• [Your objective]: Taking the first line of the listing as the start and the line containing "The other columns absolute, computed" as the end, reproduce everything in between exactly, both ends included.

..............................

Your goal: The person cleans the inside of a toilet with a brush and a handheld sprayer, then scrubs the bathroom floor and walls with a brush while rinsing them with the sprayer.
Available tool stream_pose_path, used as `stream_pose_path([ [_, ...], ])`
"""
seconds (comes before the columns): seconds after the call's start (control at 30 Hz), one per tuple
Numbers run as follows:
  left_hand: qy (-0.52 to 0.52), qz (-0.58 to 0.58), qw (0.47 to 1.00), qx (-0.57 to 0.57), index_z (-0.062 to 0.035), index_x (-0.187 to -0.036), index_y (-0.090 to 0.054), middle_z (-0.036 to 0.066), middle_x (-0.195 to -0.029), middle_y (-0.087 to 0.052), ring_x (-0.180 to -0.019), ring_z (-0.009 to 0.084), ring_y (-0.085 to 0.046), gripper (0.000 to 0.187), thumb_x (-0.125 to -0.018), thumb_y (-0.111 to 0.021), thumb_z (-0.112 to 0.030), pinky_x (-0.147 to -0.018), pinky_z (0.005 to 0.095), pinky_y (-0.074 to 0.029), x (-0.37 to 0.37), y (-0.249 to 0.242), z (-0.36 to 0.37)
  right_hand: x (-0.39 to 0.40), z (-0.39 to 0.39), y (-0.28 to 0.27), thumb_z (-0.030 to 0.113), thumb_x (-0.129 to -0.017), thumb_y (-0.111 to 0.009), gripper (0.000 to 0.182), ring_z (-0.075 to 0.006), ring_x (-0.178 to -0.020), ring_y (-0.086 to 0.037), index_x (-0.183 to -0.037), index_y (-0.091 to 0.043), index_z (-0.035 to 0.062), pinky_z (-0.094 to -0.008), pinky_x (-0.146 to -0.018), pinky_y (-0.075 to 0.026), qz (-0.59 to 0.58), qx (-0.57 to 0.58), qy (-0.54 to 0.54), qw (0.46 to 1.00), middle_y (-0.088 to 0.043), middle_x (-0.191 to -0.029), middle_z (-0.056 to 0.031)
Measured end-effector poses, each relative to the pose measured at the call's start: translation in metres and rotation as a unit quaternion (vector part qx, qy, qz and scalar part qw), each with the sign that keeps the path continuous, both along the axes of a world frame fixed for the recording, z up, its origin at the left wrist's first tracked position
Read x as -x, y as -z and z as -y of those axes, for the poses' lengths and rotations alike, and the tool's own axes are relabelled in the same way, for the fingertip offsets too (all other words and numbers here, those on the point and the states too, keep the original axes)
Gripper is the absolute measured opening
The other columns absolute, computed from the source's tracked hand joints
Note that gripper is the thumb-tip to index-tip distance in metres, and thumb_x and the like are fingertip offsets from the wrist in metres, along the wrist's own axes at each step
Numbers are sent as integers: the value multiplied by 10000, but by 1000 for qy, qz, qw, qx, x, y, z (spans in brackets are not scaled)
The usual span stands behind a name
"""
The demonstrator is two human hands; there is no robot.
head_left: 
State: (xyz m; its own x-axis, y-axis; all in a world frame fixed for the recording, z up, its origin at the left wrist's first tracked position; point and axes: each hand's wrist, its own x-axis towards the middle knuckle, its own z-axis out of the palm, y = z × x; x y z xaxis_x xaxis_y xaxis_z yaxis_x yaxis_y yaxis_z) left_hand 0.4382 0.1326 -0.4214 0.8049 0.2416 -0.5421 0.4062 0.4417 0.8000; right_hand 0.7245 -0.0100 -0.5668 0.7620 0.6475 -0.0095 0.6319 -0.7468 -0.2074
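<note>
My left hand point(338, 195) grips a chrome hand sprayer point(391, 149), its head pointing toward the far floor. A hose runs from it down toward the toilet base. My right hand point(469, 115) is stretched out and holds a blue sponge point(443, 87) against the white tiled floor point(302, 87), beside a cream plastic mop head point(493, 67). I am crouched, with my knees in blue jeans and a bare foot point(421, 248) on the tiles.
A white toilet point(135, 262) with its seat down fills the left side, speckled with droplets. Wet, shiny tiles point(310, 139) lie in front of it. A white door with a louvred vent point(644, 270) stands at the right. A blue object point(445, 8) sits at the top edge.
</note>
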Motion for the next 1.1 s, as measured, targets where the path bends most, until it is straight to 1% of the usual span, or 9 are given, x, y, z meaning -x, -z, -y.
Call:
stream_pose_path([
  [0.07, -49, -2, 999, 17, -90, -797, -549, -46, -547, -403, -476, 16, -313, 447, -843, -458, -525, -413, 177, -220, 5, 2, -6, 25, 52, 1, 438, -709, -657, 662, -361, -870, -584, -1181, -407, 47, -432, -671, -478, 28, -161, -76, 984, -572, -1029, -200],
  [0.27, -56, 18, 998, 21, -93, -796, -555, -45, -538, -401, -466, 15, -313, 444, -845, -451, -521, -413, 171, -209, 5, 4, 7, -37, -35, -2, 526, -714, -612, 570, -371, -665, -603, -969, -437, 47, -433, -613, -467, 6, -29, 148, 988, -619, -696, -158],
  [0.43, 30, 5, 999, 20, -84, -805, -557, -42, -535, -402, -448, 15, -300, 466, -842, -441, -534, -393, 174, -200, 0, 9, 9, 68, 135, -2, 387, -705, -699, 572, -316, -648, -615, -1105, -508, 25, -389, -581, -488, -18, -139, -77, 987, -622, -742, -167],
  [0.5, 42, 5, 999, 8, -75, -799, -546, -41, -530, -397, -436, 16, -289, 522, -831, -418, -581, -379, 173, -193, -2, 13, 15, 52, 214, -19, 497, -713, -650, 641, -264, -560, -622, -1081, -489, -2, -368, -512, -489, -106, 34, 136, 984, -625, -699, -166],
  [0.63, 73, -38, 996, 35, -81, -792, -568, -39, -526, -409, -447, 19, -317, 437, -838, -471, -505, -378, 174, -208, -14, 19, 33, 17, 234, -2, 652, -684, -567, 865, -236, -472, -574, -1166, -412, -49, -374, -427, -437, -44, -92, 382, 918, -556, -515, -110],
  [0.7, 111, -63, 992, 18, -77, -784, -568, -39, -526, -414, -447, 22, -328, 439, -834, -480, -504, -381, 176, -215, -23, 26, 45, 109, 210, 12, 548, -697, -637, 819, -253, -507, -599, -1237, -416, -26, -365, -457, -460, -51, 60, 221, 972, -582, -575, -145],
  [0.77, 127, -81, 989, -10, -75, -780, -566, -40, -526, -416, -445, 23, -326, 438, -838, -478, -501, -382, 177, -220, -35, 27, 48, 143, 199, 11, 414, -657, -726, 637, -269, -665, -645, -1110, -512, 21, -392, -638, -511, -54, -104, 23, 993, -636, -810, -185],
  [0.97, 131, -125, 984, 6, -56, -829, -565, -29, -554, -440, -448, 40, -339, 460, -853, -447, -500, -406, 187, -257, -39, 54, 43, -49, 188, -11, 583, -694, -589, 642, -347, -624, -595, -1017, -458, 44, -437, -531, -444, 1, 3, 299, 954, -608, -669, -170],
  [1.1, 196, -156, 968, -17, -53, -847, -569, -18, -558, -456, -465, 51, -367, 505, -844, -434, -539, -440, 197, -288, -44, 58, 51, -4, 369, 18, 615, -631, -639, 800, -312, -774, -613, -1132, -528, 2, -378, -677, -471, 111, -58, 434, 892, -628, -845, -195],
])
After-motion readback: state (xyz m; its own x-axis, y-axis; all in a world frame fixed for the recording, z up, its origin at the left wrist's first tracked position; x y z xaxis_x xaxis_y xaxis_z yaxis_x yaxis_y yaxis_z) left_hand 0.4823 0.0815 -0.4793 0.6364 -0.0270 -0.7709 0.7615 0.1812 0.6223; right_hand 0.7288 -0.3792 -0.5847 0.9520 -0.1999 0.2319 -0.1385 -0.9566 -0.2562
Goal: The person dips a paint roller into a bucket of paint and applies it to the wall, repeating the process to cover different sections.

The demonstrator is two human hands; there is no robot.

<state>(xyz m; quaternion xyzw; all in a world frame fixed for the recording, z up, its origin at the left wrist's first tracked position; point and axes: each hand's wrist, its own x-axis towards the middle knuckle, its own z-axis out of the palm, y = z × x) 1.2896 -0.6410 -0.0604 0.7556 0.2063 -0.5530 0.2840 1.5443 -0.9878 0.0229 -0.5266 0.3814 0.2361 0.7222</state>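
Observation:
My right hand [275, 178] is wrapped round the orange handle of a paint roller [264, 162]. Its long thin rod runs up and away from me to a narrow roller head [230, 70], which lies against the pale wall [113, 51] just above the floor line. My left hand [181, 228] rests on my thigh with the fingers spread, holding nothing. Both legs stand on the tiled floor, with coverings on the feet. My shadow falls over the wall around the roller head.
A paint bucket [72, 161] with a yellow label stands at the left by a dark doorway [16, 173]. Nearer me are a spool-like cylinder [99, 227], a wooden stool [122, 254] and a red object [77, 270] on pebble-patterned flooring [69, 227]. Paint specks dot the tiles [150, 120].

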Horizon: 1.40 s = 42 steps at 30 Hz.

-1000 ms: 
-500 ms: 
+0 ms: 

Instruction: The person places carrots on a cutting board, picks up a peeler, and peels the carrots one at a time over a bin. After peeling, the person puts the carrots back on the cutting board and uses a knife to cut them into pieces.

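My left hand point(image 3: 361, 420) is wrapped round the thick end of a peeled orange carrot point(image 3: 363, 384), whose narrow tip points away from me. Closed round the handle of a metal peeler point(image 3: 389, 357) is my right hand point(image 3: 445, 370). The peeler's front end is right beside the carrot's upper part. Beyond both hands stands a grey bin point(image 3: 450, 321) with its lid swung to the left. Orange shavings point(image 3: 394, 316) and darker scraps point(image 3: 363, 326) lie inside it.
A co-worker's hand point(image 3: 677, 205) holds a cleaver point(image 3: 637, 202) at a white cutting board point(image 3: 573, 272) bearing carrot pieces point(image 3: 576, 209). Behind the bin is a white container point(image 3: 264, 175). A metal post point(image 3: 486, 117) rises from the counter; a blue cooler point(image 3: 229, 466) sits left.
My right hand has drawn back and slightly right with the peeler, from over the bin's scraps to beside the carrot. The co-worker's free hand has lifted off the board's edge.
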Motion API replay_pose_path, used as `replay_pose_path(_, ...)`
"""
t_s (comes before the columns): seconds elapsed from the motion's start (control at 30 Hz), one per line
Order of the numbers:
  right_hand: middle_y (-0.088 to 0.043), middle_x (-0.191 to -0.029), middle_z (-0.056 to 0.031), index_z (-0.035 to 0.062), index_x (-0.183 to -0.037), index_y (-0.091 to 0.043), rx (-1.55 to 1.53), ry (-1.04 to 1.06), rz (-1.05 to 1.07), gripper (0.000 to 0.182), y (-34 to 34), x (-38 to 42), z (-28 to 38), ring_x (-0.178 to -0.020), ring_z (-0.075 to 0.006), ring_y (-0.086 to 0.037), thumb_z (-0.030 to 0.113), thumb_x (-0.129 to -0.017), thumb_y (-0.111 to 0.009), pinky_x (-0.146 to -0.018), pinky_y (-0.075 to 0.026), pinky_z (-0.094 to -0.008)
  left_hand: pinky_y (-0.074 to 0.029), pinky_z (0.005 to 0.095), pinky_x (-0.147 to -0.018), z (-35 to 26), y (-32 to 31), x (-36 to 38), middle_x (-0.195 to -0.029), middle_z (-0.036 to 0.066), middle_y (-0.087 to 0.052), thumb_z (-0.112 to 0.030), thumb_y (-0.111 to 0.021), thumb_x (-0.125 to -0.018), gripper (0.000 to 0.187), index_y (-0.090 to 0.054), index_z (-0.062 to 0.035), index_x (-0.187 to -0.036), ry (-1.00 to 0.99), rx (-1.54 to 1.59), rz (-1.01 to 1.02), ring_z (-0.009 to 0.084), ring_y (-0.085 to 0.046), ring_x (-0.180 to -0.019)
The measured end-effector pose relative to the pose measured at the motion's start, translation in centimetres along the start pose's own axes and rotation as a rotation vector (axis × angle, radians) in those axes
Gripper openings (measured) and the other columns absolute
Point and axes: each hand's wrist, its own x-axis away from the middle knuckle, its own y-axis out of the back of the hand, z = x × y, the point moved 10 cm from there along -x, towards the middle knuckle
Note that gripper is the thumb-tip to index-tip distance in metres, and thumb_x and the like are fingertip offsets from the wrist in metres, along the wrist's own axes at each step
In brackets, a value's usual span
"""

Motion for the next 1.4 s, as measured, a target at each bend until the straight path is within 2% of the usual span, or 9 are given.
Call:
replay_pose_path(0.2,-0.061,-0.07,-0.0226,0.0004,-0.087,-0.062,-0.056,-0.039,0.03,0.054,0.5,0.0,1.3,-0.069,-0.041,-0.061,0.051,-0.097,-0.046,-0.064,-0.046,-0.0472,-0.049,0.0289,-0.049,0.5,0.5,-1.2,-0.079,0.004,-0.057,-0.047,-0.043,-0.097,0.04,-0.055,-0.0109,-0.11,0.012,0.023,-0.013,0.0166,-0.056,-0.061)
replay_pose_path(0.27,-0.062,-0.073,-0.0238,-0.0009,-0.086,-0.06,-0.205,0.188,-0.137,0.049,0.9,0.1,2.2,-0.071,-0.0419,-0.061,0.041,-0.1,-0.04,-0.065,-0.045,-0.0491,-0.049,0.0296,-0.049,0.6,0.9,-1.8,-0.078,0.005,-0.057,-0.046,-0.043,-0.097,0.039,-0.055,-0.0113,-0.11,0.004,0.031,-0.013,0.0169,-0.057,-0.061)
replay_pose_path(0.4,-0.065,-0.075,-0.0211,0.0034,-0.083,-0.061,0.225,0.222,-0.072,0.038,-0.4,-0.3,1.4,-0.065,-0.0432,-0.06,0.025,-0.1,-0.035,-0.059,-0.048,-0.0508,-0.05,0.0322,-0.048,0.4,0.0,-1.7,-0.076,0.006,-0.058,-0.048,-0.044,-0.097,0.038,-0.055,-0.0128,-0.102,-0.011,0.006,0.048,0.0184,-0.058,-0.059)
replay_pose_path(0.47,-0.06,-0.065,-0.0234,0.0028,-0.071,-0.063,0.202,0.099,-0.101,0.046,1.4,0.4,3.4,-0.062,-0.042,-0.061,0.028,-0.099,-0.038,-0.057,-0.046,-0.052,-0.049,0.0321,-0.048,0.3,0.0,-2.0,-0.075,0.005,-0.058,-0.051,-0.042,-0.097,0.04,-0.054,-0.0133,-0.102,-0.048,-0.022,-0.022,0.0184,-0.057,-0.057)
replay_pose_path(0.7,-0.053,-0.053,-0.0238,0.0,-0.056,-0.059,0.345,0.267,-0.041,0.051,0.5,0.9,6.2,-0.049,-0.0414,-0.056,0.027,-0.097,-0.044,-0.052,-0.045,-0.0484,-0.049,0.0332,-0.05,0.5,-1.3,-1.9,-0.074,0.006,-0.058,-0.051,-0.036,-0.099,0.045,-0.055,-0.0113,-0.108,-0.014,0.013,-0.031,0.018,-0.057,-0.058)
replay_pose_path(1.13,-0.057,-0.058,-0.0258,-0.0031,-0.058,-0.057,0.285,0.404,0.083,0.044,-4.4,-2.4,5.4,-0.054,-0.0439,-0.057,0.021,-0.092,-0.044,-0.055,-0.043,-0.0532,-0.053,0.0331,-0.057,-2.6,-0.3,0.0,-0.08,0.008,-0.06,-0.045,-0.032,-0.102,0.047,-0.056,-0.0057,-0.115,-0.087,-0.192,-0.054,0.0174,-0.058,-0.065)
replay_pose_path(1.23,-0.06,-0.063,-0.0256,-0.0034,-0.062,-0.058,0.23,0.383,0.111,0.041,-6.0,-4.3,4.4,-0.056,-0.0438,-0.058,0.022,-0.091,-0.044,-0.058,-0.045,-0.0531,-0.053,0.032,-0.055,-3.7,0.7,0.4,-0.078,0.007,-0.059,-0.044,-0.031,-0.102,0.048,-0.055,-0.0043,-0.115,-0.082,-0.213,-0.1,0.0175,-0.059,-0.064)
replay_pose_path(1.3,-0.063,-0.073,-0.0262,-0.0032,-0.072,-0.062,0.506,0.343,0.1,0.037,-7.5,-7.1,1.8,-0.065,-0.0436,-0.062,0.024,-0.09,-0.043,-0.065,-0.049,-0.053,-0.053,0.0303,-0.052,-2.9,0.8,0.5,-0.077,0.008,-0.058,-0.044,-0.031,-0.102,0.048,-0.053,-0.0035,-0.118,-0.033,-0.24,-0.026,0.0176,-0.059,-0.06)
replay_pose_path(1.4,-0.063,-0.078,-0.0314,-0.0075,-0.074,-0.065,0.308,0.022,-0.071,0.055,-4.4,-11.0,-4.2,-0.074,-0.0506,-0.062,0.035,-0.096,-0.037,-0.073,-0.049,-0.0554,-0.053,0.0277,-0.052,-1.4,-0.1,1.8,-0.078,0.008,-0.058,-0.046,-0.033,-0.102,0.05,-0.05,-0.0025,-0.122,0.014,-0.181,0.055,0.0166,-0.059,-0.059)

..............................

• [Task result]:
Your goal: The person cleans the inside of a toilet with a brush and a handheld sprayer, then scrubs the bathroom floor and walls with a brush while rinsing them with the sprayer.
Available tool stream_pose_path, used as `stream_pose_path([ [_, ...], ])`
"""
seconds (comes before the columns): seconds after the call's start (control at 30 Hz), one per tuple
Numbers run as follows:
  left_hand: qy (-0.52 to 0.52), qz (-0.58 to 0.58), qw (0.47 to 1.00), qx (-0.57 to 0.57), index_z (-0.062 to 0.035), index_x (-0.187 to -0.036), index_y (-0.090 to 0.054), middle_z (-0.036 to 0.066), middle_x (-0.195 to -0.029), middle_y (-0.087 to 0.052), ring_x (-0.180 to -0.019), ring_z (-0.009 to 0.084), ring_y (-0.085 to 0.046), gripper (0.000 to 0.187), thumb_x (-0.125 to -0.018), thumb_y (-0.111 to 0.021), thumb_z (-0.112 to 0.030), pinky_x (-0.147 to -0.018), pinky_z (0.005 to 0.095), pinky_y (-0.074 to 0.029), x (-0.37 to 0.37), y (-0.249 to 0.242), z (-0.36 to 0.37)
  right_hand: x (-0.39 to 0.40), z (-0.39 to 0.39), y (-0.28 to 0.27), thumb_z (-0.030 to 0.113), thumb_x (-0.129 to -0.017), thumb_y (-0.111 to 0.009), gripper (0.000 to 0.182), ring_z (-0.075 to 0.006), ring_x (-0.178 to -0.020), ring_y (-0.086 to 0.037), index_x (-0.183 to -0.037), index_y (-0.091 to 0.043), index_z (-0.035 to 0.062), pinky_z (-0.094 to -0.008), pinky_x (-0.146 to -0.018), pinky_y (-0.075 to 0.026), qz (-0.59 to 0.58), qx (-0.57 to 0.58), qy (-0.54 to 0.54), qw (0.46 to 1.00), middle_y (-0.088 to 0.043), middle_x (-0.191 to -0.029), middle_z (-0.056 to 0.031)
Measured end-effector poses, each relative to the pose measured at the call's start: translation in metres and rotation as a unit quaternion (vector part qx, qy, qz and scalar part qw), each with the sign that keeps the path continuous, both along the axes of a world frame fixed for the recording, z up, its origin at the left wrist's first tracked position
Read x as -x, y as -z and z as -y of those axes, for the poses' lengths and rotations alike, and the tool's own axes are relabelled in the same way, for the fingertip offsets too (all other words and numbers here, those on the point and the states too, keep the original axes)
Gripper is the absolute measured opening
The other columns absolute, computed from the source's tracked hand joints

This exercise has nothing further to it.